Tuesday, July 18, 2006

NEW! Review of Yunte Huang

Cribs by Yunte Huang. Tinfish Press.

Reviewed by Victoria Chang

Although biography does not always seem relevant to a poet’s writing, it seems essential to Yunte Huang’s project. Huang came to the United States in 1991, after graduating from Peking University with a B.A. in English. He then earned a Ph.D. from SUNY Buffalo in 1999 and teaches at the University of California-Santa Barbara. He has published several books of criticism, but it wasn’t until 2005 that Hawaii-based Tinfish Press published his first book of poems, Cribs. Tinfish describes Huang’s book as follows:
Cribs is a discrete sequence of critical and poetic probing into the manifolds of the book’s title word: ‘crib’ as a small child’s bed, as literal translation, as plagiarism, as a summary or key to understanding a literary work, as a manger for feeding animals, as confinement, as home, as a memory aid for illegal immigrants, and so on. Speaking in a forked/chopsticked tongue, the author explores translingual and cross-cultural terrains where the inchoate, tangential, and back-translational emerge and diverge to unsettle an adopted diction.

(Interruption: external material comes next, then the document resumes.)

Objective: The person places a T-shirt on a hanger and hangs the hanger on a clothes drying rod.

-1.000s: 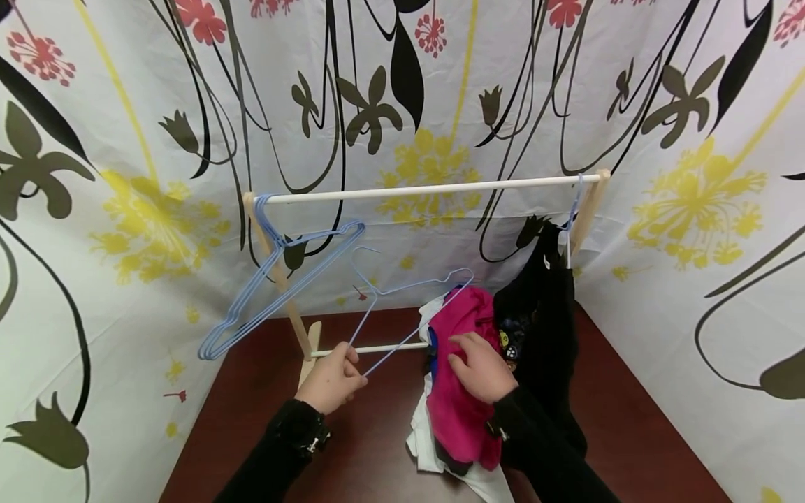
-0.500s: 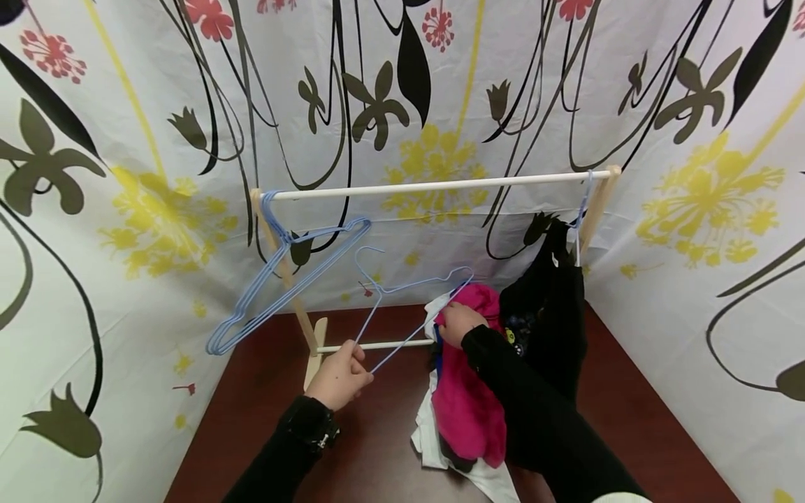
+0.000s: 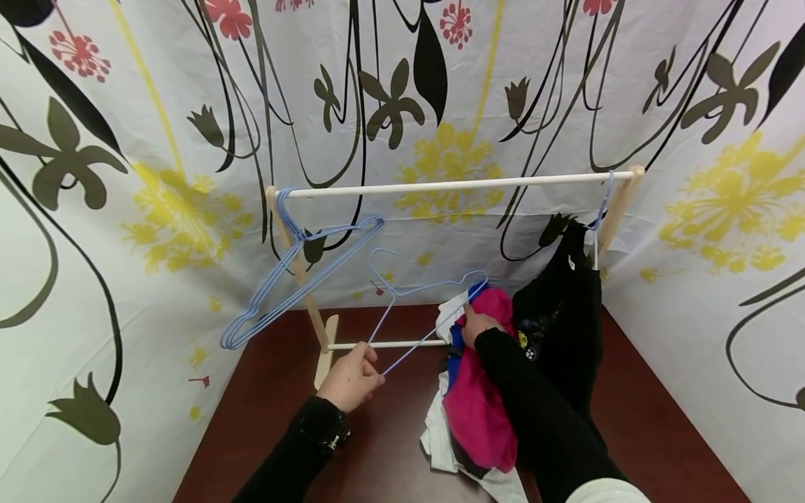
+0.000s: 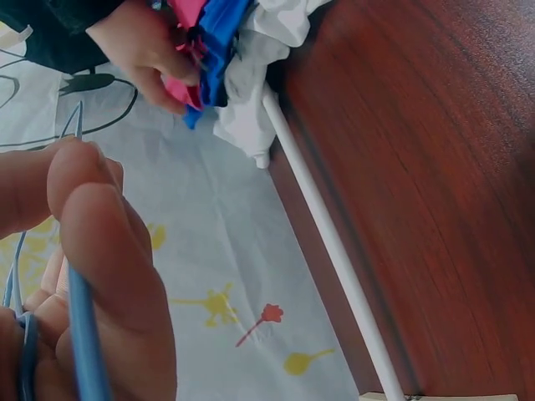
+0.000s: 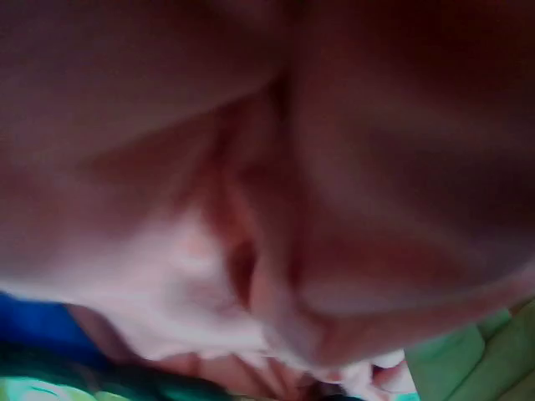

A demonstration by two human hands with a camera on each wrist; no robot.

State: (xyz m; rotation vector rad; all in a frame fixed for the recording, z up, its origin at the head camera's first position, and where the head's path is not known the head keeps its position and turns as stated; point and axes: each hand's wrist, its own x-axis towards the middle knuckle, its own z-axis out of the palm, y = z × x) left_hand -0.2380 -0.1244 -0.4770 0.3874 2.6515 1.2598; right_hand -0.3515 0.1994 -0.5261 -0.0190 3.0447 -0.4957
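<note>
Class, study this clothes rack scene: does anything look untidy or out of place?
Yes. The clothes lie in a crumpled pile on the table instead of hanging, and the empty hangers bunch askew at the rail's left end.

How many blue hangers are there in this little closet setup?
At least 3 spots: one hanger held in the left hand, a bunch hanging at the rail's left end whose count I cannot tell, and one under the black garment, mostly hidden.
</note>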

Despite the publisher’s attempt to explain what Huang’s book is “about,” it is precisely the difficulty of articulating the book’s subject matter that is at the core of the book’s intelligence. In Huang’s own words in the long-titled poem “A Crib-ute to Gertrude Stein, who, according to one critic is ‘engagingly childish’”:
what is life
“that” is

caught up
in a narrative

that goes nowhere
but now here

For Huang, poetry is not about a conclusion, an end-point that can be neatly tied into a bow, but rather it is about the playful process of language and all the discoveries and paradoxes along the way. To Huang, “what / is a death sentence.”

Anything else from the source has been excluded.